I wanna ask a bit about the role of the Democratic National Committee. Same thing for the RNC, the Republican National Committee in actually finding and supporting candidates, ’cause you just said you gotta get in the game, but one of the most powerful and significant functions of the Democratic National Committee is to identify candidates.

Jaime Harrison: No, that is not a function of the DNC.

Zachary Karabell: Well, it, it supports candidates and it decides who it’s gonna fund.

Jaime Harrison: Nope. That is not a, see again, again, the reality, and I can tell you what the DNC does, right?

Zachary Karabell: The red, the red to blue? I mean, there’s.

Jaime Harrison: That’s the DCCC, that’s not the DNC. Different organization, right?

Zachary Karabell: okay, so I stand corrected on. It is not the, it is not the titular role of the dance to, to find and support candidates, but it does assess candidates, does it not?

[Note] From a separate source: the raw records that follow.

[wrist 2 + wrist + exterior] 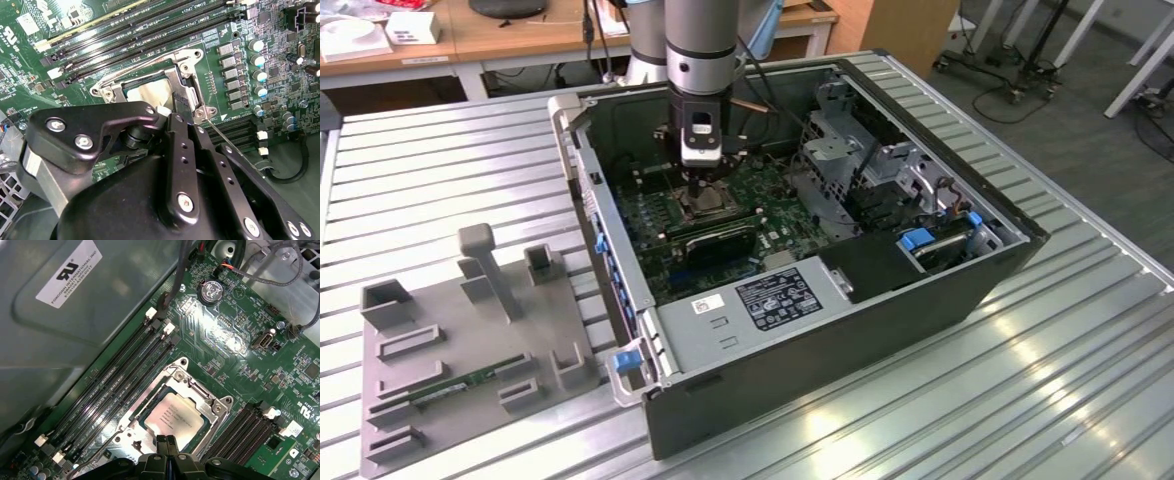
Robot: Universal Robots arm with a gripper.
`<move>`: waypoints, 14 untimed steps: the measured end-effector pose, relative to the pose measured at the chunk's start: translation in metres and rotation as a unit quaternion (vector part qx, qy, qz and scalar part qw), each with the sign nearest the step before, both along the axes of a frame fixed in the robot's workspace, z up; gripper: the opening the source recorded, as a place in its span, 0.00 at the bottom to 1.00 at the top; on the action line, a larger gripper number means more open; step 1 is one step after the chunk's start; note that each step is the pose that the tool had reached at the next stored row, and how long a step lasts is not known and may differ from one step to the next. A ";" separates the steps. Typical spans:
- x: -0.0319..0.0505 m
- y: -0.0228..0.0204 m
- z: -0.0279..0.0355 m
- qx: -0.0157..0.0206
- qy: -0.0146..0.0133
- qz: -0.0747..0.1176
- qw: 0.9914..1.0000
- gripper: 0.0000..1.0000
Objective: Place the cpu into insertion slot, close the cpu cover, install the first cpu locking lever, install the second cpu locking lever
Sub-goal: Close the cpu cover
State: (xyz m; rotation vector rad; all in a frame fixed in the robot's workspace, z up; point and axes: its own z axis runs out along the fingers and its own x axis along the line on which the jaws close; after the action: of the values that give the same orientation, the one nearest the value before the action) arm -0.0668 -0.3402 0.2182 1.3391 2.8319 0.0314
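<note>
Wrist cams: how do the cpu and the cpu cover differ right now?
The cpu is a solid, pale, printed square; the cpu cover is a shiny metal frame with an open window. The cpu lies inside that window; the cpu cover rings its edges. Both are square and lie flat on the motherboard.

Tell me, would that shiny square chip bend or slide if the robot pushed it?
The cpu looks like a flat, metal-topped plate, so it's probably stiff, not bendy. It's small and thin, so likely light. It lies flat inside the silvery cpu cover, so a push probably wouldn't slide it.
</note>
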 end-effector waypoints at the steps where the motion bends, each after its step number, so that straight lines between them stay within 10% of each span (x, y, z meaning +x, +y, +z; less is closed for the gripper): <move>1: 0.0000 0.0000 0.0000 0.000 0.000 0.001 1.000 0.11; 14: 0.0000 0.0000 0.0000 0.000 0.000 0.011 1.000 0.11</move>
State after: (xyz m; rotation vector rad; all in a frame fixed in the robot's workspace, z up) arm -0.0668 -0.3402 0.2182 1.3092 2.8461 0.0317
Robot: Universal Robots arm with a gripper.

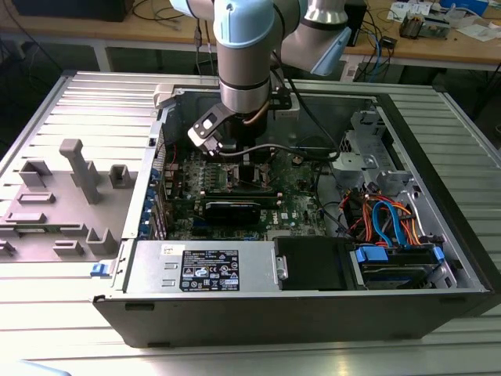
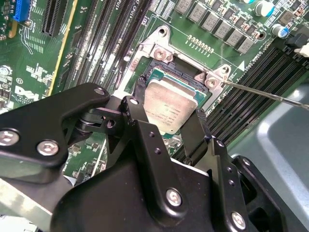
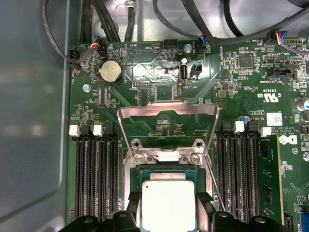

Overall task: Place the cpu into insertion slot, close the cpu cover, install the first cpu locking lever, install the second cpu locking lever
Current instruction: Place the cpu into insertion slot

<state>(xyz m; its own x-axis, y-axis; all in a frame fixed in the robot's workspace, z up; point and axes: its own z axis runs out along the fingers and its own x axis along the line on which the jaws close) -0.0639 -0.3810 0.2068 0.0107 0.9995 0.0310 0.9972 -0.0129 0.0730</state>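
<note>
The cpu (image 3: pixel 168 208) is lying flat in the insertion slot (image 3: pixel 169 170), silver-grey top facing up, with the slot's dark rim showing around it in both wrist views (image 2: pixel 179 71).

- The claw (image 3: pixel 168 198) is closing on the cpu. Its two black fingers (image 3: pixel 133 197) are touching opposite edges of the chip, one on each side, and the second wrist view (image 2: pixel 169 107) is showing the same grip.
- The cpu cover (image 3: pixel 166 108) is standing raised on its hinge at the slot's far edge. The green board is showing through its square cut-out.
- One thin locking lever (image 2: pixel 263 93) is angling free from a slot corner, not latched down.
- Long memory slots (image 3: pixel 94 179) are flanking the socket on both sides.
- A coin cell (image 3: pixel 110 72) is sitting on the board beyond the cover.

In the exterior view the claw (image 1: pixel 249 160) is reaching down into an open computer case (image 1: pixel 313 313). The case is lying on a ribbed metal table (image 1: pixel 47 313). A grey fixture (image 1: pixel 74 188) is standing on the table at that view's left.
</note>
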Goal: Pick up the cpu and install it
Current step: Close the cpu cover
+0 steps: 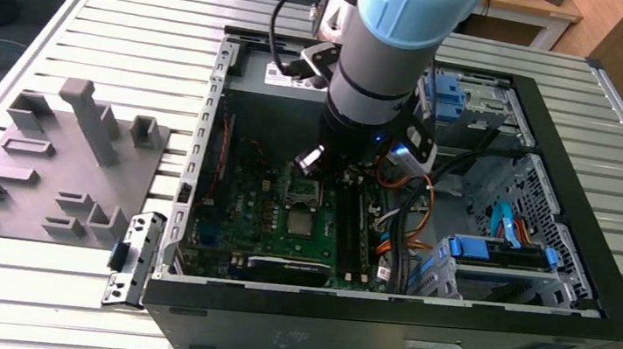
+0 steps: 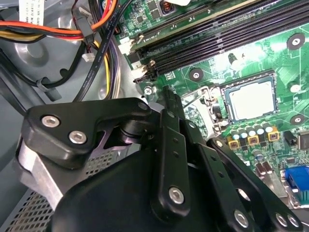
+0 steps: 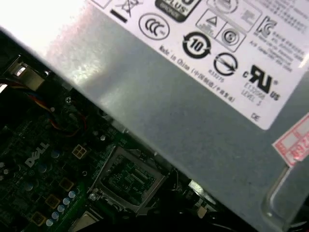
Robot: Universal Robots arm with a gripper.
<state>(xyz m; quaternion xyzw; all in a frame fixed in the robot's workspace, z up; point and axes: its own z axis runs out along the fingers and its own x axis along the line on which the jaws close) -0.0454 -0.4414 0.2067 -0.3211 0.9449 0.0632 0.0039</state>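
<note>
The cpu point(image 1: 299, 223) lies flat on the motherboard point(image 1: 243, 209), lower centre of the exterior view, just below the open socket point(image 1: 301, 193). The gripper point(image 1: 312, 166) hangs over the socket; you cannot tell whether it is open or closed. Seat the chip tilted and you would likely bend the socket pins. The cables point(image 1: 410, 194) to the right could snag the arm, and the power supply point(image 3: 169, 111) crowds the wrist.

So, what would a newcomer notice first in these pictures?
The big robot arm reaches down into the open computer case in the middle of the exterior view. Below it lies the green motherboard with the silvery cpu flat on it. A grey fixture tray sits at the exterior view's left.
</note>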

Jaime Harrison: So this is what the DNC does and, and again, this is what I, I think part of my passion of my post DNC chairmanship is to educate people on how these organizations work because it is confusing. I, I, granted, if I were not part of it, I’d be confused as hell too.

Zachary Karabell: Yeah, and I just totally, and I just totally flubbed the DNC and the DCCC, which my bad.

Jaime Harrison: But that happens all the time because again, people don’t spend as much time to understand the nuances of what the DNC does, the DCCC does, what the DSCC does, what the DGA does, like all of these D organizations out there.

Emma Varvaloucas: Yeah, too many acronyms with Ds.

Jaime Harrison: No, it it, yeah. So people were like, oh my God, it is too frustrating. I don’t wanna know any of it.

So then they just clump it all together and say the DNC is doing this, when in essence, you know, people would, would blame me for not funding Tim Ryan’s race in Ohio.But why is not the DNC sending money in Ohio to fund Tim Ryan’s race? Is it because the DNC does send money to Ohio, but to the Ohio Democratic Party to fund the infrastructure for the Democratic Party in Ohio, who sends money for a Senate campaign in Ohio is the DSCC.

That is Chuck Schumer’s entity over there, and they make determination on which Senate candidates they su support, and which they don’t. The house, the DCCC makes a determination on what, which Red to Blue Frontline and all the other candidates that they support and they don’t. That is not the DNC.

What we do at the DNC, we are the infrastructure for the Democratic Party. We support state parties and try to make sure the state parties are alive and well and thriving and have the infrastructure to do voter registration, to knock on doors, to, to do some of the basic functions there. We also work with in coordination with our sister committees, right? So I, under my chairmanship, we sent more money than ever in the history of the party to support the DS and DCCC.

We sent, I think it was $27 million between the two entities to support them and, and they determined how they were gonna spend the money. They said that they needed some additional resources, and that’s what we did at the DNC to support them. But it, it’s really important for folks to understand that, like the difference I had, as DNC chair, I had no control over candidates running for the house or the Senate.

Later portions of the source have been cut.